Print the line that contains "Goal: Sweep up" and every line that follows it in the data below, ending with the final line; include nothing else.

━━━ Collected data

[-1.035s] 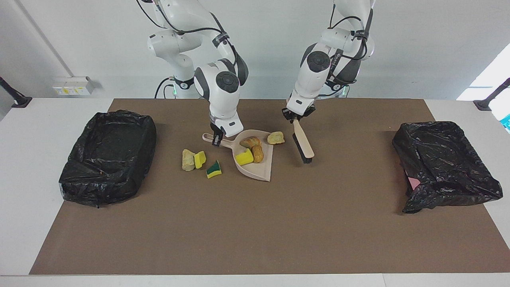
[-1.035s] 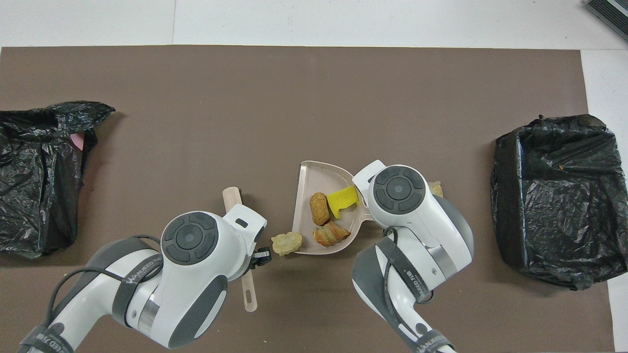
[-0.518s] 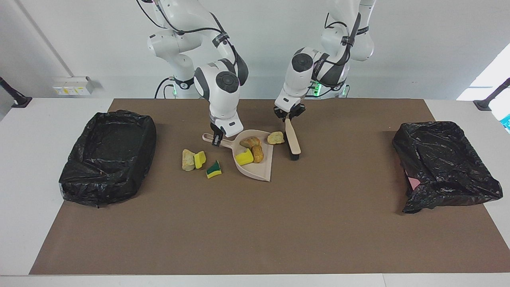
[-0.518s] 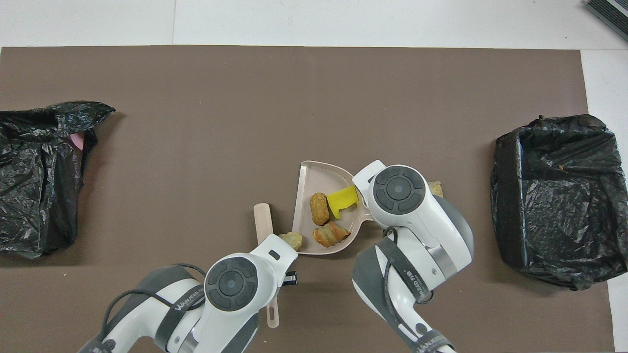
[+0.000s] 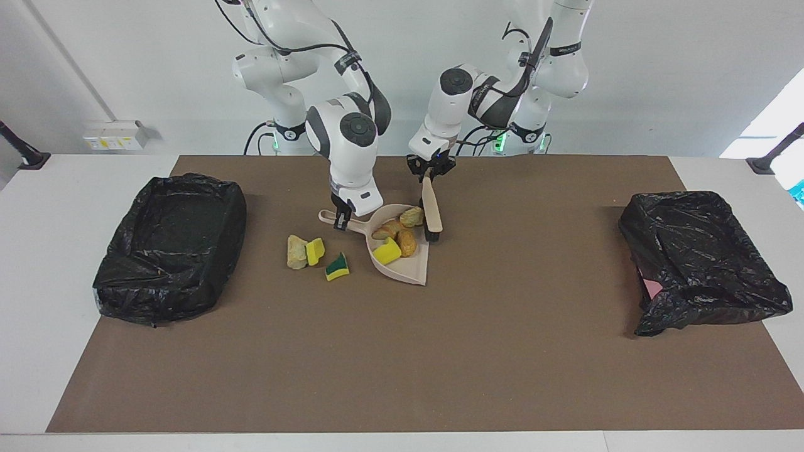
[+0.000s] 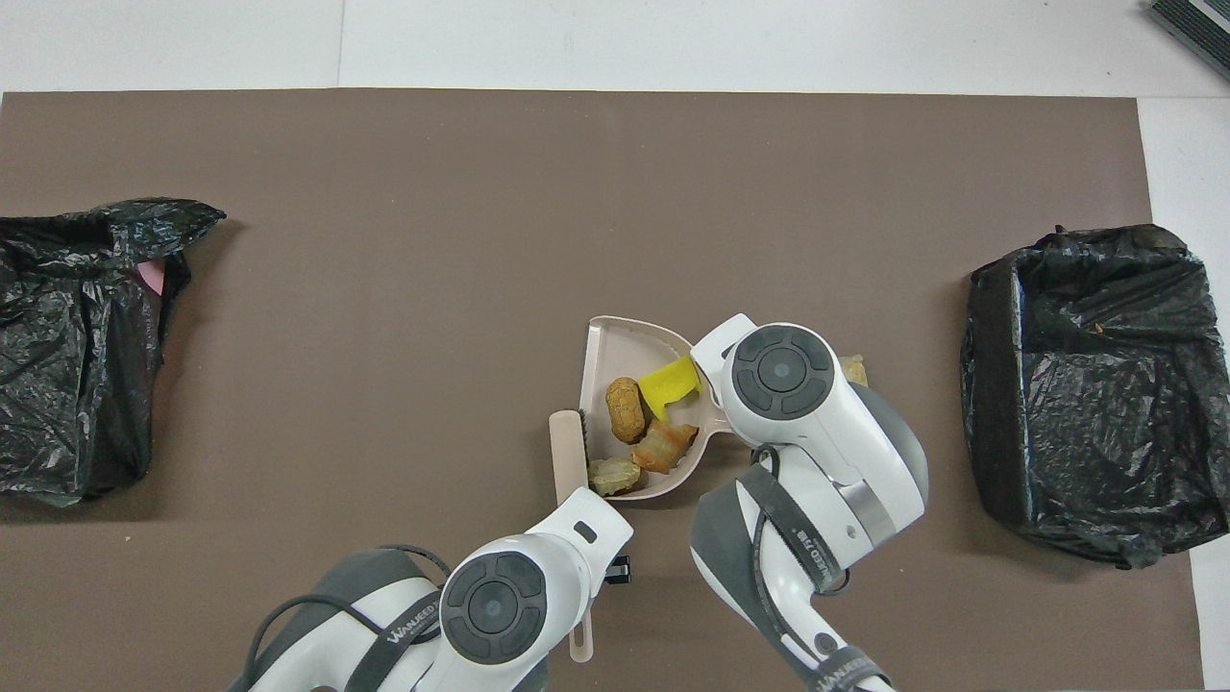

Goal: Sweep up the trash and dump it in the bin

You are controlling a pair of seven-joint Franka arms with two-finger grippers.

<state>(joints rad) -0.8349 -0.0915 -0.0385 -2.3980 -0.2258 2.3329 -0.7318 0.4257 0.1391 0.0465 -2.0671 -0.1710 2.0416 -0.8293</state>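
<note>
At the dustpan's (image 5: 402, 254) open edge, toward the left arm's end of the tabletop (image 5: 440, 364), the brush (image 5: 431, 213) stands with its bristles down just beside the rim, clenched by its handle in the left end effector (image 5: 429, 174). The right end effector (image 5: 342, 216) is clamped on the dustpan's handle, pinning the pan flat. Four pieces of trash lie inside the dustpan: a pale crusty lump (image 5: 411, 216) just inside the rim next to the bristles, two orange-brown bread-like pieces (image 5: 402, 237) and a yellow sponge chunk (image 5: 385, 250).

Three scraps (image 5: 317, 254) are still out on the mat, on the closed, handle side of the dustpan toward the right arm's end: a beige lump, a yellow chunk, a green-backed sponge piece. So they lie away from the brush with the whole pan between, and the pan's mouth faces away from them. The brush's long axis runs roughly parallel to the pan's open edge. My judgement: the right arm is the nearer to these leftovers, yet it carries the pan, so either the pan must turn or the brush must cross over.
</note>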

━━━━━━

#### [Reply]
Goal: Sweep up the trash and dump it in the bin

You are controlling a pair of seven-joint Franka arms with two-finger grippers.

<state>(joints rad) -0.8349 -0.0915 -0.0385 -2.3980 -0.2258 2.3329 -0.7318 0.4257 0.1391 0.0465 -2.0671 -0.1710 2.0416 -0.8293</state>
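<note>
At the dustpan's (image 5: 402, 254) open edge, toward the left arm's end of the tabletop (image 5: 440, 364), the brush (image 5: 431, 213) stands with its bristles down just beside the rim, clenched by its handle in the left end effector (image 5: 429, 174). The right end effector (image 5: 342, 216) is clamped on the dustpan's handle, pinning the pan flat. Four pieces of trash lie inside the dustpan: a pale crusty lump (image 5: 411, 216) just inside the rim next to the bristles, two orange-brown bread-like pieces (image 5: 402, 237) and a yellow sponge chunk (image 5: 385, 250).

Three scraps (image 5: 317, 254) are still out on the mat, on the closed, handle side of the dustpan toward the right arm's end: a beige lump, a yellow chunk, a green-backed sponge piece. So they lie away from the brush with the whole pan between, and the pan's mouth faces away from them. The brush's long axis runs roughly parallel to the pan's open edge. My judgement: the right arm is the nearer to these leftovers, yet it carries the pan, so either the pan must turn or the brush must cross over.
</note>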

That makes the output complete.